For the reasons below, the application will be granted with only a minor reduction in the fees sought.
1. Jurisdiction
The court has subject matter jurisdiction under 28 U.S.C. § 1334(b) and the district court's Internal Operating Procedure 15(a). This is a core proceeding. See 28 U.S.C. §§ 157(b)(2)(A), (B), (O); In re Trevino, 648 B.R. 847, 858-59 (Bankr. S.D. Tex. 2023).
2. Background
The few relevant facts come from the court's docket and the fee application. No facts are in dispute.

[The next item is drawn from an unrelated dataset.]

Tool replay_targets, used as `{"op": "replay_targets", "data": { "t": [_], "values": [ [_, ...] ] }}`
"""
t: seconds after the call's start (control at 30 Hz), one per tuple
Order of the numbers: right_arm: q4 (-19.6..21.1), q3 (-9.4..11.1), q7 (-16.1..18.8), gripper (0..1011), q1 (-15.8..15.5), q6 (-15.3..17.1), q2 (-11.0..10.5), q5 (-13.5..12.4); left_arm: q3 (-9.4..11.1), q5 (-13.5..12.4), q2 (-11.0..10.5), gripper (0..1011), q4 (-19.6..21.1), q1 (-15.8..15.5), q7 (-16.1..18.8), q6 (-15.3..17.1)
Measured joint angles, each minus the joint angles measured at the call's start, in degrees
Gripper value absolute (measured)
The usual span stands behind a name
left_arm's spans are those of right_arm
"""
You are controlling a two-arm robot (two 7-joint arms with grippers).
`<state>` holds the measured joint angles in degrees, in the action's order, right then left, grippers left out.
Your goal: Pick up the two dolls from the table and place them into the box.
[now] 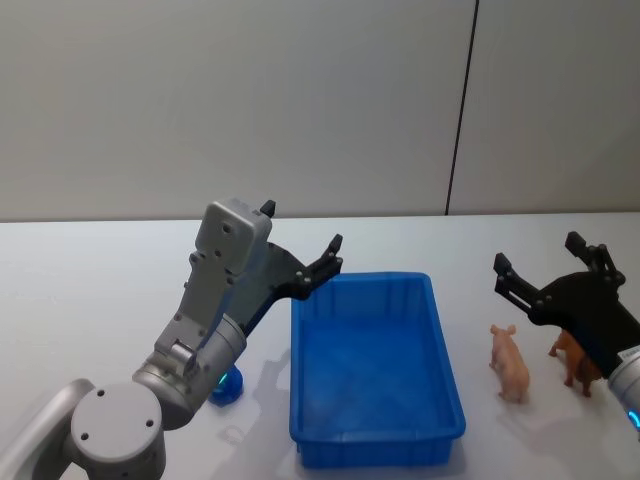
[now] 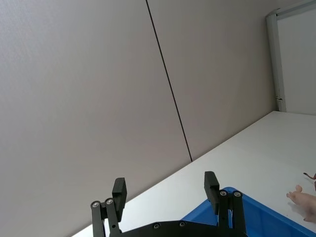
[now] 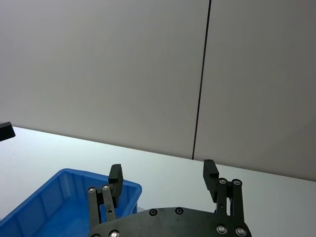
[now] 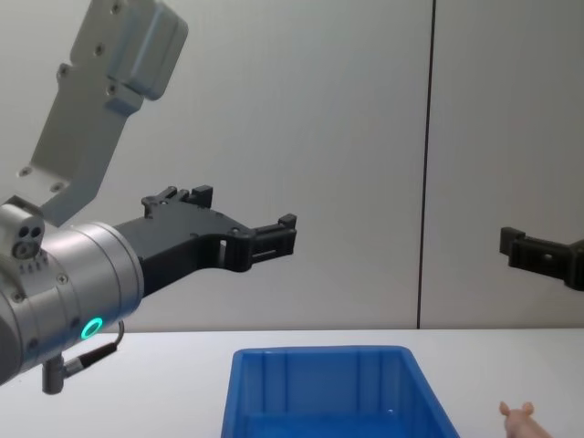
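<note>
The left tool [image 1: 301, 228] hangs in the air over the far left corner of the box [image 1: 375, 445], with its fingers wide apart. The right tool [image 1: 538, 253] hovers raised at the right of the box, its fingers also spread apart. The pink doll [image 1: 510, 362] stands upright on the tabletop [image 1: 100, 270], near the box's right wall. A brown figure [image 1: 572, 360] stands just beside it, partly hidden behind the right tool. The blue doll [image 1: 227, 386] sits on the tabletop left of the box, half covered by the left arm.
</note>
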<state>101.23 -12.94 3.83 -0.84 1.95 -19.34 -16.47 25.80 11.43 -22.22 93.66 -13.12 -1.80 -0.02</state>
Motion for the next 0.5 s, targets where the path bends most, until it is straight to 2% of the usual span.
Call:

MEP filed this subchapter V case in June 2023 and the next month received permission to retain as its counsel Paul M. Bauch and Carolina Y. Sales of Bauch & Michaels. Bauch is a bankruptcy lawyer with 40 years’ experience. Sales is a bankruptcy lawyer with 18 years’ experience. Both are partners in the firm. Bauch's hourly billing rate is $500; Sales's is $300.1/
In October, Bauch & Michaels submitted its first interim application for compensation, seeking $47,556.83 in fees and $591.33 in expenses for the period June 28, 2023, to September 30, 2023. During that period, according to the application, Bauch, Sales, Kenneth A. Michaels (another partner), and Staci M. Mohan (a legal assistant) spent 138 hours on the case. Of that time, the largest portions were devoted to general case administration and preparation of a plan of reorganization. Sales did most of the work, 106.6 hours. Michaels was only minimally involved, spending less than two hours on real estate matters.

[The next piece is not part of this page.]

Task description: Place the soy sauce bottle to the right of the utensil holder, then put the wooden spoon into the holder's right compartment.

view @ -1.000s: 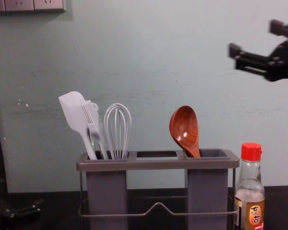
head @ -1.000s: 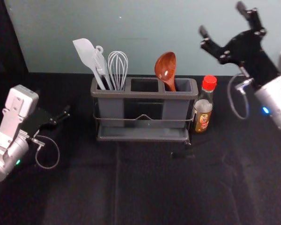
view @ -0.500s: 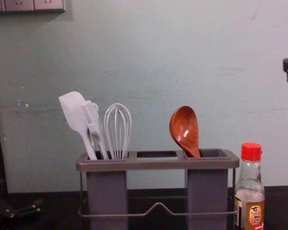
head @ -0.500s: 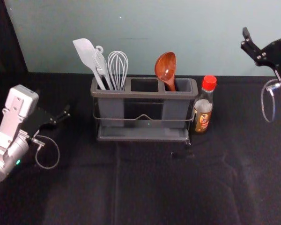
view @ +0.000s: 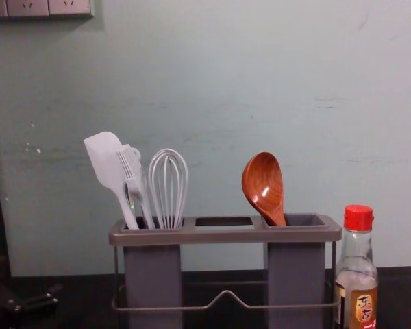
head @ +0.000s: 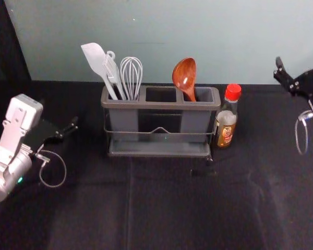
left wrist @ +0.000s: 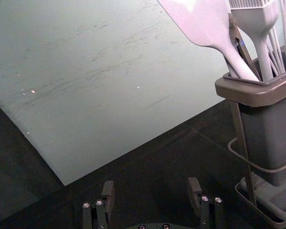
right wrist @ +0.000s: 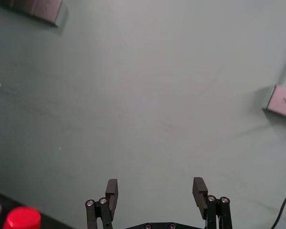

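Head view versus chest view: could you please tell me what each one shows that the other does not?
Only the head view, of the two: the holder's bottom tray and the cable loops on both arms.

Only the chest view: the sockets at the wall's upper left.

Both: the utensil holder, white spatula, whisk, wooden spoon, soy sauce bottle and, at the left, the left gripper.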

Only the U.S. Trustee has objected to the application for compensation, and his objection is limited. He complains that Bauch & Michaels spent time on office conferences and meetings, and under section 330(a)(4)(i) of the Bankruptcy Code, 11 U.S.C. § 330(a)(4)(i) that time is not compensable because it entailed the “unnecessary duplication of services.” The U.S. Trustee says the fees should be reduced by $7,440.
3. Discussion
The U.S. Trustee is mistaken. Office conferences and meetings between two lawyers are not the “unnecessary duplication of services.” And although office conferences and meetings must be necessary and must take a reasonable time, the conferences and meetings here appear to have been both necessary and brief. With a slight reduction in the fees for another reason, the application will be granted.
Section 330(a)(1) of the Code allows the court to award “a professional person employed under section 327 or 1103 ․ reasonable compensation for actual, necessary services.” 11 U.S.C. § 330(a)(1). In determining what is “reasonable,” the court must consider “all relevant factors,” including the time spent, the rates charged, whether the services were necessary or beneficial, and whether they were performed in a reasonable amount of time. 11 U.S.C. § 330(a)(3)(A)-(D). The Code also sets limits. One is that the court “shall not allow compensation” for the “unnecessary duplication of services.” 11 U.S.C. § 330(a)(4)(A)(i).
The U.S. Trustee's complaint with the Bauch & Michaels application has plenty of support in the case law. Many decisions hold (or suggest) that a conversation or meeting between two lawyers in the same office amounts to the “unnecessary duplication of services.” In re Stainless Sales Corp., No. 17 B 3148, 2017 WL 2829675, at *2 (Bankr. N.D. Ill. June 27, 2017); In re Canopy Fin., Inc., No. 09 B 44943, 2015 WL 2330170, at *1 (Bankr. N.D. Ill. May 13, 2015); In re Kennedy Mfg., 331 B.R. 744, 750 (Bankr. N.D. Ohio 2005); Ray v. University of Tulsa (In re Ray), 283 B.R. 70, 83 (Bankr. N.D. Okla. 2002); In re Grosswiler Dairy, Inc., 257 B.R. 523, 531 (Bankr. D. Mont. 2000); In re Adventist Living Ctrs., Inc., 137 B.R. 701, 716 (Bankr. N.D. Ill. 1991). “While some intraoffice conferences may be necessary,” these decisions declare, “no more than one attorney may charge for it unless an explanation of each attorney's participation is given.” Adventist, 137 B.R. at 716 (internal quotation omitted).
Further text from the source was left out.